### Problem to solve
From the line with "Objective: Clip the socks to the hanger" to the line with "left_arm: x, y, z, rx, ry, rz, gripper", output every line below exactly, both ends included. Skip the pictures.

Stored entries
^^^^^^^^^^^^^^^^

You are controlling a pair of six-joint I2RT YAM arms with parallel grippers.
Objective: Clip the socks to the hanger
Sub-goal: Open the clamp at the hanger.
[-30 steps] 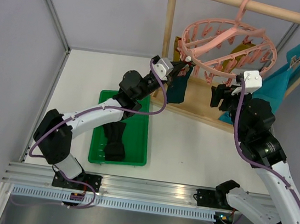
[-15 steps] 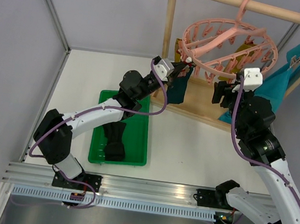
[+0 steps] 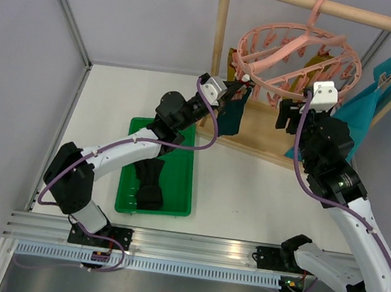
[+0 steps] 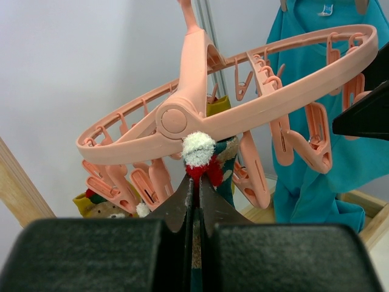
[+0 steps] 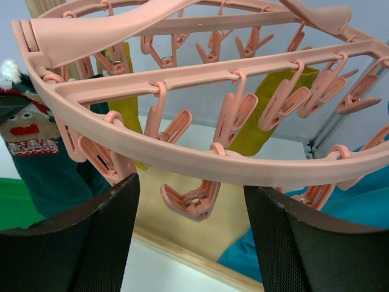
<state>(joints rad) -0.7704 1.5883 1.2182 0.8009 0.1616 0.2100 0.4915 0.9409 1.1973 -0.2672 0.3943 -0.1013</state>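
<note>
Top external view: the right end effector had risen closer beneath the hanger since a second before, jaws apart; the left end effector stayed clamped on a patterned teal sock at the hanger's edge; black socks lay in the tray.

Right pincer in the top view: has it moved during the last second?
Yes. The right pincer has shifted up the image and slightly left, closer under the hanger rim, judged against the fixed wooden rack post.
</note>
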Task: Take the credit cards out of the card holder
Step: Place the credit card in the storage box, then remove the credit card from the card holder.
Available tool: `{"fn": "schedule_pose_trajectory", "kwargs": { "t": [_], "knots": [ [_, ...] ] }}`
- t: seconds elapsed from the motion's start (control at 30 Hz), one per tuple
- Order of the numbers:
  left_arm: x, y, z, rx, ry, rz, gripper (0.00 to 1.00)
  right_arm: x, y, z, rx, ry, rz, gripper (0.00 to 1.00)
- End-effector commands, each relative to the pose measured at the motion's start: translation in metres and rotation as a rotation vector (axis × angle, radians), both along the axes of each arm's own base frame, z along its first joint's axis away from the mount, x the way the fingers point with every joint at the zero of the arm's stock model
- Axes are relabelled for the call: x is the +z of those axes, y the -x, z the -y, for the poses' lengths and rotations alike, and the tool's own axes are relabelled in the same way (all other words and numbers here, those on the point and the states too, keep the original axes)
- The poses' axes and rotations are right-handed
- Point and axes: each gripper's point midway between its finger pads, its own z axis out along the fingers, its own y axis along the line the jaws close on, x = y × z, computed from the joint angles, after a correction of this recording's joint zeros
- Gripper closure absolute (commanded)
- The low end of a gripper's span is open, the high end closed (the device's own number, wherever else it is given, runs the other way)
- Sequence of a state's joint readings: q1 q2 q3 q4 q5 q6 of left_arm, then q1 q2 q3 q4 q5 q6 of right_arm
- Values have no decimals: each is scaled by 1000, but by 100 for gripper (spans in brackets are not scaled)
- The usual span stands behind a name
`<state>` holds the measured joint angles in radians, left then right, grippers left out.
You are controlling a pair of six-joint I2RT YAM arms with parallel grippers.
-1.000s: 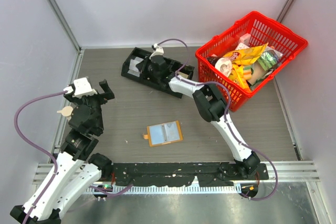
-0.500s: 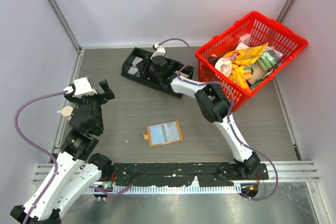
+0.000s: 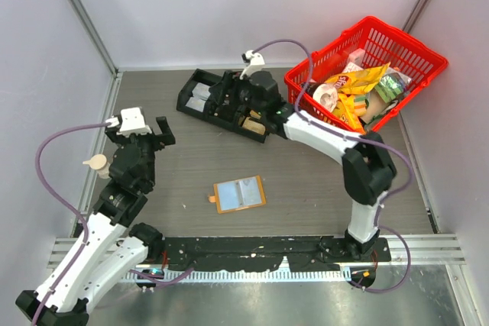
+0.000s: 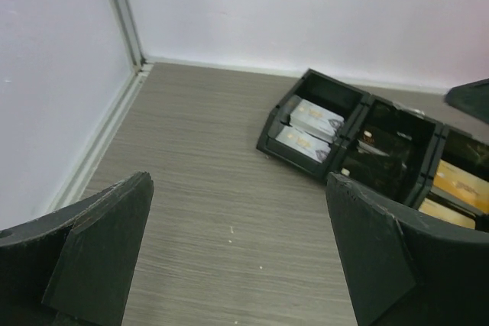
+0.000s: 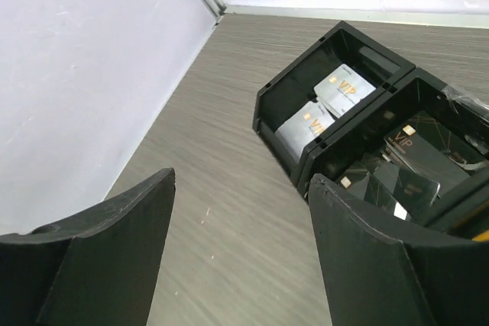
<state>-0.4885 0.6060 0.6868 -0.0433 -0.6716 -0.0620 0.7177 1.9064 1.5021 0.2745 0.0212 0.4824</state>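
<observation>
The card holder (image 3: 239, 194) lies open and flat on the table, tan-orange with two pale blue-grey inner panels, and neither gripper touches it. My right gripper (image 3: 240, 98) (image 5: 241, 181) hovers open over the black compartment tray (image 3: 200, 103), nothing between its fingers. The tray holds silver cards (image 5: 336, 97) at its left end, black cards (image 5: 419, 156) in the middle and gold cards (image 4: 458, 182) to the right. At the left of the table my left gripper (image 3: 141, 132) (image 4: 238, 181) is wide open and empty, above bare table.
A red basket (image 3: 418, 53) full of snack packs stands at the back right, close to the right arm. White walls with metal rails close in the left, back and right sides. A small round tan object (image 3: 96, 162) lies at the left wall.
My right gripper has opened and drawn back to the right over the tray, its elbow swinging out to the right. The left arm has shifted slightly to the right, its gripper still open.
</observation>
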Motion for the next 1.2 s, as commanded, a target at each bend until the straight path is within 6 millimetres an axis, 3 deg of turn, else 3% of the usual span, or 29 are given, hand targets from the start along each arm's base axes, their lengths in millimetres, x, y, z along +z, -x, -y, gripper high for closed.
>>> {"fn": "schedule_pose_trajectory", "kwargs": {
  "t": [0.0, 0.13, 0.17, 0.2, 0.23, 0.27, 0.3, 0.37, 0.53, 0.7, 0.9, 1.17],
  "knots": [
    [5, -9, 25, -108, 70, -41, 0, 6, 45, 28, 67, 51, -25, 25],
    [-4, -17, 54, -202, 162, -152, 0, -22, 77, 63, 31, 111, -111, 25],
    [-8, -18, 62, -224, 192, -186, 0, -41, 86, 71, 26, 135, -147, 25],
    [-11, -19, 71, -252, 215, -219, 0, -36, 94, 78, 22, 131, -151, 25],
    [-14, -18, 79, -280, 247, -249, 1, -52, 103, 86, 20, 153, -186, 25],
    [-22, -16, 86, -302, 272, -291, 2, -50, 110, 91, 20, 145, -198, 25],
    [-29, -14, 95, -325, 322, -328, 3, -66, 119, 96, 24, 161, -234, 26],
    [-49, -7, 112, -372, 399, -409, 6, -79, 137, 105, 41, 173, -281, 28],
    [-105, 24, 158, -462, 526, -596, 13, -119, 176, 112, 75, 208, -377, 32],
    [-151, 58, 192, -497, 511, -736, 19, -154, 206, 109, 116, 204, -473, 43],
    [-197, 79, 206, -479, 481, -866, 24, -182, 221, 104, 145, 207, -548, 51],
    [-250, 94, 203, -403, 432, -999, 46, -206, 226, 103, 159, 251, -604, 62]
  ]
}}
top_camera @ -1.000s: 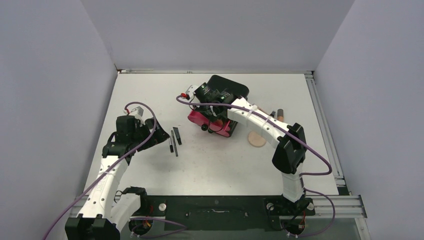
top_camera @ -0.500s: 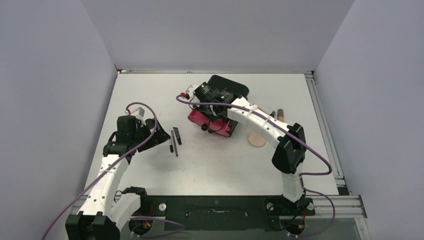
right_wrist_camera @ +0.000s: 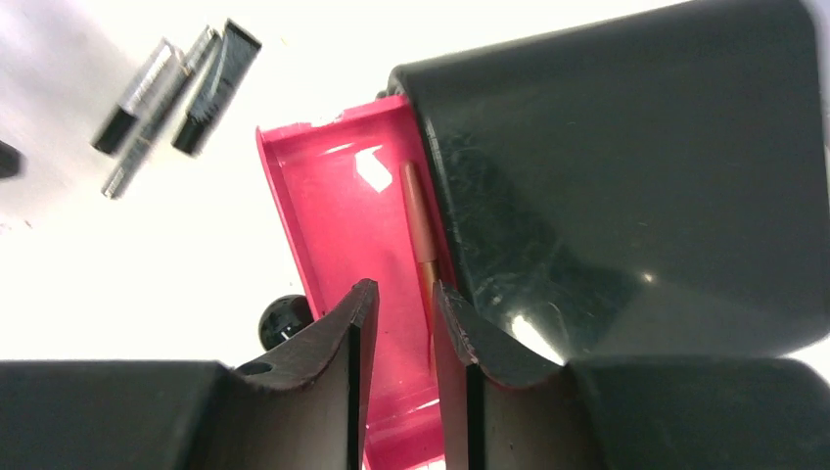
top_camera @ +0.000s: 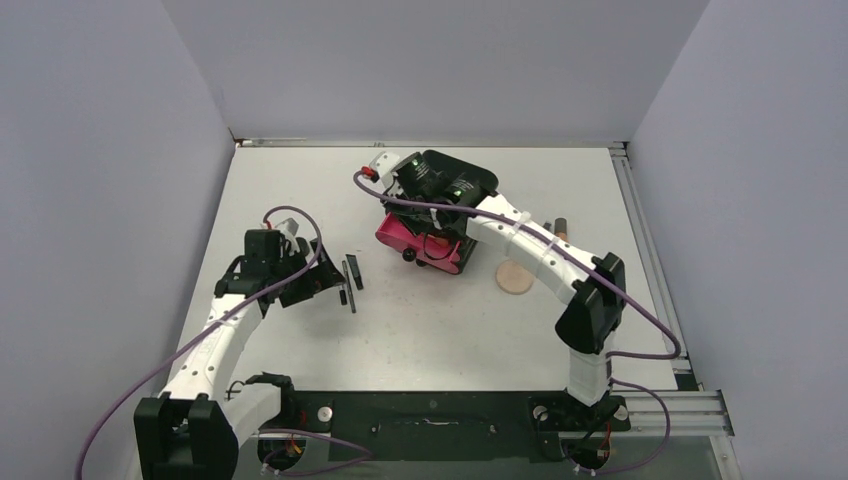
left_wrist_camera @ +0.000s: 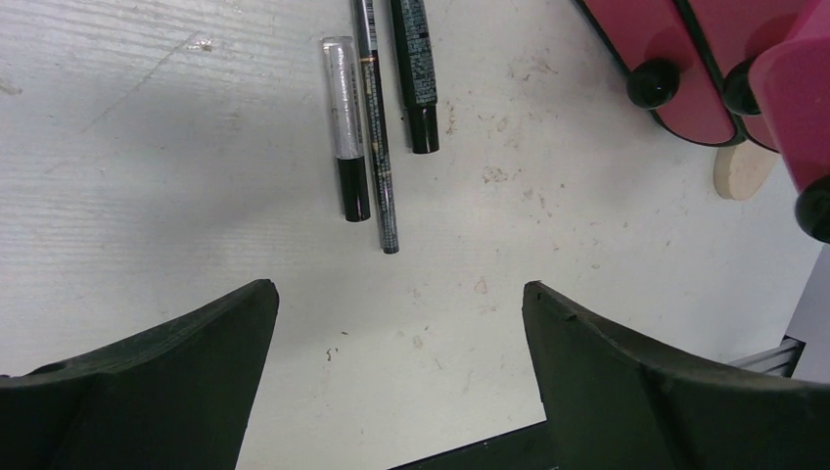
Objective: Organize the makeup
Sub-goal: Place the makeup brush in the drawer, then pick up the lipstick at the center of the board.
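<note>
Top view: my right gripper (top_camera: 402,172) hangs over the cabinet (top_camera: 470,178), and the pencils (top_camera: 348,280) lie at its eight o'clock.

Left wrist: my left gripper (left_wrist_camera: 396,294) gapes wide and empty, with the pencils at twelve. A skewed close could scatter them.

Right wrist: my jaws are barely parted and empty above the brush (right_wrist_camera: 419,230), which lies in the pink drawer (right_wrist_camera: 323,225). Dropping lower could snag the drawer's rim.

Bits that are hard to see
In the right wrist view the pencils (right_wrist_camera: 171,93) are blurry, and the brush (right_wrist_camera: 419,230) goes behind a finger (right_wrist_camera: 457,333). In the left wrist view the edge cuts off the drawers (left_wrist_camera: 646,39), and they hide most of the disc (left_wrist_camera: 744,168). From the top, what may be a tube (top_camera: 561,228) is too small to tell.
</note>
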Robot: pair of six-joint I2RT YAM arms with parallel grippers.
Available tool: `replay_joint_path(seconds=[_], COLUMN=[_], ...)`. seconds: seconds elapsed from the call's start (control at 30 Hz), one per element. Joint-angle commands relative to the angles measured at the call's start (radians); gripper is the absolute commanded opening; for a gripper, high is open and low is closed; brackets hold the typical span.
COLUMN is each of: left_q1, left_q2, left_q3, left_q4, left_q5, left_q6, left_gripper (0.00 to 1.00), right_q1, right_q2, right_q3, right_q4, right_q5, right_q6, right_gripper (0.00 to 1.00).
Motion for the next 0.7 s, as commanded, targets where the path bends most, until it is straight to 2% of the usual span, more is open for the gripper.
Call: replay_joint_path(seconds=[0.0, 0.07, 0.17, 0.23, 0.33, 0.4, 0.5, 0.57, 0.67], left_q1=[-0.006, -0.01, -0.015, -0.019, -0.025, -0.024, -0.009, 0.018, 0.046], left_q2=[0.041, 0.052, 0.053, 0.054, 0.054, 0.057, 0.05, 0.035, 0.014], left_q3=[0.019, 0.023, 0.022, 0.021, 0.021, 0.025, 0.049, 0.053, 0.058], left_q4=[0.007, 0.002, 0.0, 0.0, 0.001, -0.001, -0.014, -0.009, -0.012], left_q5=[-0.013, -0.018, -0.024, -0.031, -0.037, -0.026, -0.026, -0.023, -0.031], left_q6=[0.019, 0.02, 0.021, 0.019, 0.017, 0.016, 0.023, 0.012, -0.021], left_gripper=[0.92, 0.92, 0.91, 0.91, 0.91, 0.92, 0.97, 0.96, 0.96], right_q1=[0.005, 0.002, -0.002, -0.005, -0.024, -0.046, -0.074, -0.089, -0.094], right_q2=[-0.184, -0.242, -0.35, -0.428, -0.533, -0.591, -0.66, -0.683, -0.707], right_q3=[-0.045, -0.103, -0.211, -0.304, -0.415, -0.48, -0.554, -0.582, -0.601], right_q4=[0.166, 0.227, 0.335, 0.408, 0.498, 0.54, 0.576, 0.583, 0.576], right_q5=[0.031, 0.074, 0.12, 0.147, 0.177, 0.185, 0.221, 0.241, 0.326], right_q6=[0.111, 0.183, 0.274, 0.317, 0.398, 0.457, 0.56, 0.61, 0.704], right_gripper=[0.25, 0.27, 0.36, 0.53, 0.67, 0.71, 0.98, 0.92, 0.9])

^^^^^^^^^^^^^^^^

### Exercise result
Objective: Clip the socks to the hanger
Sub-goal: Open the clamp at the hanger.
[-30 steps] 
[-15 steps] 
[+0 steps] 
[+0 steps] 
[+0 steps] 
<state>(joints rad) -0.7704 1.5883 1.2182 0.8009 0.1616 0.2100 0.4915 0.9409 1.1973 -0.2672 0.3943 -0.1013</state>
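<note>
Top external view: the right end effector had risen closer beneath the hanger since a second before, jaws apart; the left end effector stayed clamped on a patterned teal sock at the hanger's edge; black socks lay in the tray.

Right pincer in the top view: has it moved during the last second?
Yes. The right pincer has shifted up the image and slightly left, closer under the hanger rim, judged against the fixed wooden rack post.
</note>
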Task: Take the credit cards out of the card holder
Step: Place the credit card in the storage box, then remove the credit card from the card holder.
Available tool: `{"fn": "schedule_pose_trajectory", "kwargs": { "t": [_], "knots": [ [_, ...] ] }}`
- t: seconds elapsed from the motion's start (control at 30 Hz), one per tuple
- Order of the numbers:
  left_arm: x, y, z, rx, ry, rz, gripper (0.00 to 1.00)

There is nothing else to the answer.